◆ Exercise ◆
If a line in the records below contains "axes", copy that line.

Stored data
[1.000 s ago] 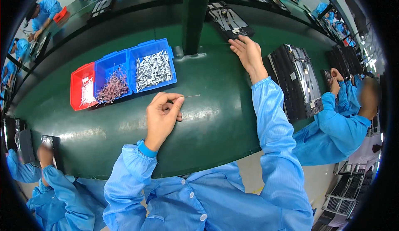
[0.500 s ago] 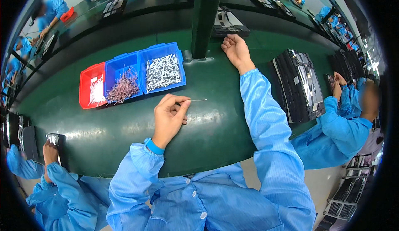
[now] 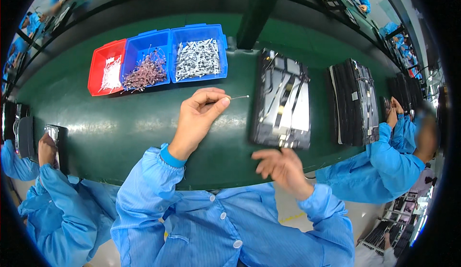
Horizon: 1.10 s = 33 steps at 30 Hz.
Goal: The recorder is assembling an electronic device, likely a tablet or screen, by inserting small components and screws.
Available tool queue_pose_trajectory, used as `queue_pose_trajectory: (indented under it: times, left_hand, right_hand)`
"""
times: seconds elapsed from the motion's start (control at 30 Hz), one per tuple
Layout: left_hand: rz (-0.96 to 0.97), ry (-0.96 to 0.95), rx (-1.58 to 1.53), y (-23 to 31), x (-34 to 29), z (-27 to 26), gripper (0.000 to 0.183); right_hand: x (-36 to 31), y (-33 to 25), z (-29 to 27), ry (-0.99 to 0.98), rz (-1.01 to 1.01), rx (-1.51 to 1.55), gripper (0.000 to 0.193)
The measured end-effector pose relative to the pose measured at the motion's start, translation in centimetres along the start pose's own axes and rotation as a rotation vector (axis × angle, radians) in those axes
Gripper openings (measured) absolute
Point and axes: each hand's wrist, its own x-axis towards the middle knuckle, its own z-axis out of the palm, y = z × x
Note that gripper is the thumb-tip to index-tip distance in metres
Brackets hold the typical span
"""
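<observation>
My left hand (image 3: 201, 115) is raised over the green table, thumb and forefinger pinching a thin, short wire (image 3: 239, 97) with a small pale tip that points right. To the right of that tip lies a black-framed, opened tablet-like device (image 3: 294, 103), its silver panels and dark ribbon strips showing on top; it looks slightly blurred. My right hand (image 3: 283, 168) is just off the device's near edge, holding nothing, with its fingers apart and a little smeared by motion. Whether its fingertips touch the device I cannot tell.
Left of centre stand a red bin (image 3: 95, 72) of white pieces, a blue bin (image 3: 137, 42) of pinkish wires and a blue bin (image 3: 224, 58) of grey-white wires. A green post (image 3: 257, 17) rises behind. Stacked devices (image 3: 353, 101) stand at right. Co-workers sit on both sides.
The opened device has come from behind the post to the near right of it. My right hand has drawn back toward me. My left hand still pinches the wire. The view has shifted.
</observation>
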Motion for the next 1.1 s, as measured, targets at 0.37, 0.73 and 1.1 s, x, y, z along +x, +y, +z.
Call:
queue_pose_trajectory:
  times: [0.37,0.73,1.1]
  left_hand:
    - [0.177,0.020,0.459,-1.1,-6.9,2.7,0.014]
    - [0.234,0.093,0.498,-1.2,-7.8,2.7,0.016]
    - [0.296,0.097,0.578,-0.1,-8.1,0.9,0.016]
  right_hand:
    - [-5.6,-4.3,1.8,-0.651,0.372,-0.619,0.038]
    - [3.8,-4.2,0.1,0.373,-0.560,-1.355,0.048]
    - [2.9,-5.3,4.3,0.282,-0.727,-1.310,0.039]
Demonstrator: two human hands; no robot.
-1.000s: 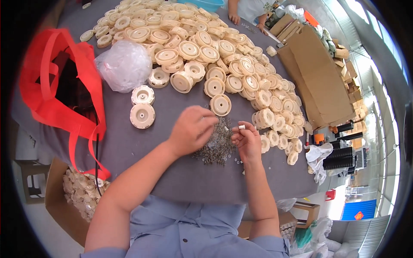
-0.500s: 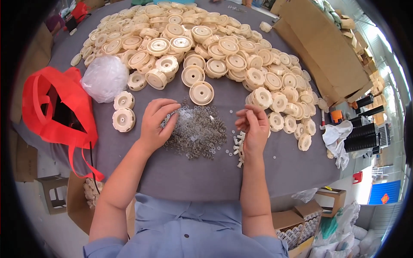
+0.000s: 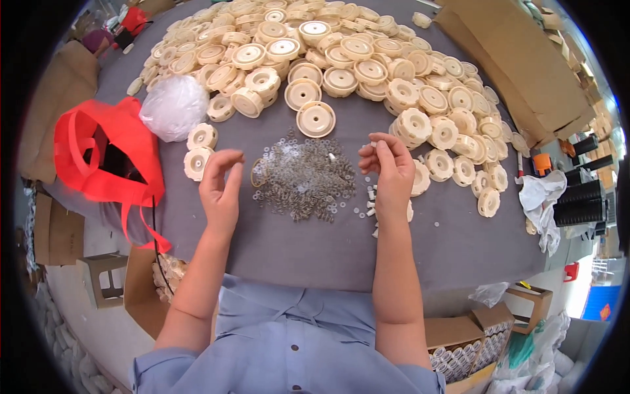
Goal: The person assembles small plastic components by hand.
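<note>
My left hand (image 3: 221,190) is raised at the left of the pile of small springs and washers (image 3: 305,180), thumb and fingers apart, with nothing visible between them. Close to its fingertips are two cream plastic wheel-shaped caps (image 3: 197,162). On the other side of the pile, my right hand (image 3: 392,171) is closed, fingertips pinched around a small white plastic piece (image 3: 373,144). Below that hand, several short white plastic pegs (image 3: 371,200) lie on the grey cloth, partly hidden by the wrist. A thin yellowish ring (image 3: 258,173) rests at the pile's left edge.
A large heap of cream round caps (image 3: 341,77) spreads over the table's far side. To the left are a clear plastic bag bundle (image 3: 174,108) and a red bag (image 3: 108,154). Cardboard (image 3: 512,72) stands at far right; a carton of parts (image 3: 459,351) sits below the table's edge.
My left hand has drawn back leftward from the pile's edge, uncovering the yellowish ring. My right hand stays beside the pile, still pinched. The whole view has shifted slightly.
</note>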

◆ Output of the task ◆
The measured end-effector pose relative to the pose measured at the motion's start, translation in centimetres along the start pose's own axes and rotation as a rotation vector (axis × angle, radians) in those axes
Point and axes: each hand's wrist, its own x-axis towards the middle knuckle, its own z-axis out of the palm, y = z × x

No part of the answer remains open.